Your objective -
As soon as the line containing "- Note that" appears in the material below, start returning lines exactly, and end with the line containing "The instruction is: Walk".

Dataset section -
★ ★ ★ ★ ★
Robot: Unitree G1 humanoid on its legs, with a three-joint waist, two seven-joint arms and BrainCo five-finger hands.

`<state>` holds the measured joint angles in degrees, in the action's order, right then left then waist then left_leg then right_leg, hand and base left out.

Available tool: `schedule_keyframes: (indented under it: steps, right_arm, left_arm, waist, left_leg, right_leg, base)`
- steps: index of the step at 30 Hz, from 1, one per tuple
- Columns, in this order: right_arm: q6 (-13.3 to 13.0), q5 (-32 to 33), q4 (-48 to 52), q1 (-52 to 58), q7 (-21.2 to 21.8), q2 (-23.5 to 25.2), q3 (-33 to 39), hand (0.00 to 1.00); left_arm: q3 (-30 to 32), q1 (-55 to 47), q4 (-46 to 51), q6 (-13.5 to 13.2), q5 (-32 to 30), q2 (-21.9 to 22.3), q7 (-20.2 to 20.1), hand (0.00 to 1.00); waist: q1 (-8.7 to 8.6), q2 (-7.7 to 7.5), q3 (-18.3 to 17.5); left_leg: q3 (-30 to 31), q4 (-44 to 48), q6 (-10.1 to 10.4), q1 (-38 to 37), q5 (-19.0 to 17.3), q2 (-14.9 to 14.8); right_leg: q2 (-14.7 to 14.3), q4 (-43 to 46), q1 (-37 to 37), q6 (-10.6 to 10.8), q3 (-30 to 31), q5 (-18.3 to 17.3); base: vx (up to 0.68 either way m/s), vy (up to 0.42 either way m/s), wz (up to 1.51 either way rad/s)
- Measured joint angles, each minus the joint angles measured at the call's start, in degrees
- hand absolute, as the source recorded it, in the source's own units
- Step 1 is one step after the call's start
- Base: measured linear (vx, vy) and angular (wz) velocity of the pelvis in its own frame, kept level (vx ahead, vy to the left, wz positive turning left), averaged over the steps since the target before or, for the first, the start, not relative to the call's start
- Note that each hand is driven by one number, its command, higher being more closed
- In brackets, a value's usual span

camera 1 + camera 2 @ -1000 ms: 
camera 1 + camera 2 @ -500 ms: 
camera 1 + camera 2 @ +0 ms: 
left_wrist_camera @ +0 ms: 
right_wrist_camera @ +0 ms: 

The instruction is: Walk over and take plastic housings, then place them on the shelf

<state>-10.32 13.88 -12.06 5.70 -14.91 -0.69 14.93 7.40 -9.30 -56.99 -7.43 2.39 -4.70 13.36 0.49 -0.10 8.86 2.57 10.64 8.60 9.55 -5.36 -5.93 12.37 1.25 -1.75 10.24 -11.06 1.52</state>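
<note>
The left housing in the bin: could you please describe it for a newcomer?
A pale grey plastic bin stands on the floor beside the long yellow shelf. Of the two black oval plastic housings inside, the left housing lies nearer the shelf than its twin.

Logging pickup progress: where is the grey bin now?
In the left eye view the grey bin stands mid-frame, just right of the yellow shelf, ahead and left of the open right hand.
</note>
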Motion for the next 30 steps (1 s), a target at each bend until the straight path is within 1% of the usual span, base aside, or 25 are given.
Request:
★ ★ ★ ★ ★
Reply -
- Note that each hand is driven by one number, its command, higher being more closed
- In brackets, a value's usual span

camera 1 + camera 2 @ -1000 ms: 
camera 1 + camera 2 @ -500 ms: 
camera 1 + camera 2 @ +0 ms: 
left_wrist_camera @ +0 ms: 
right_wrist_camera @ +0 ms: 

The instruction is: Walk over and take plastic housings, then place them on the shelf

There's no more to the output.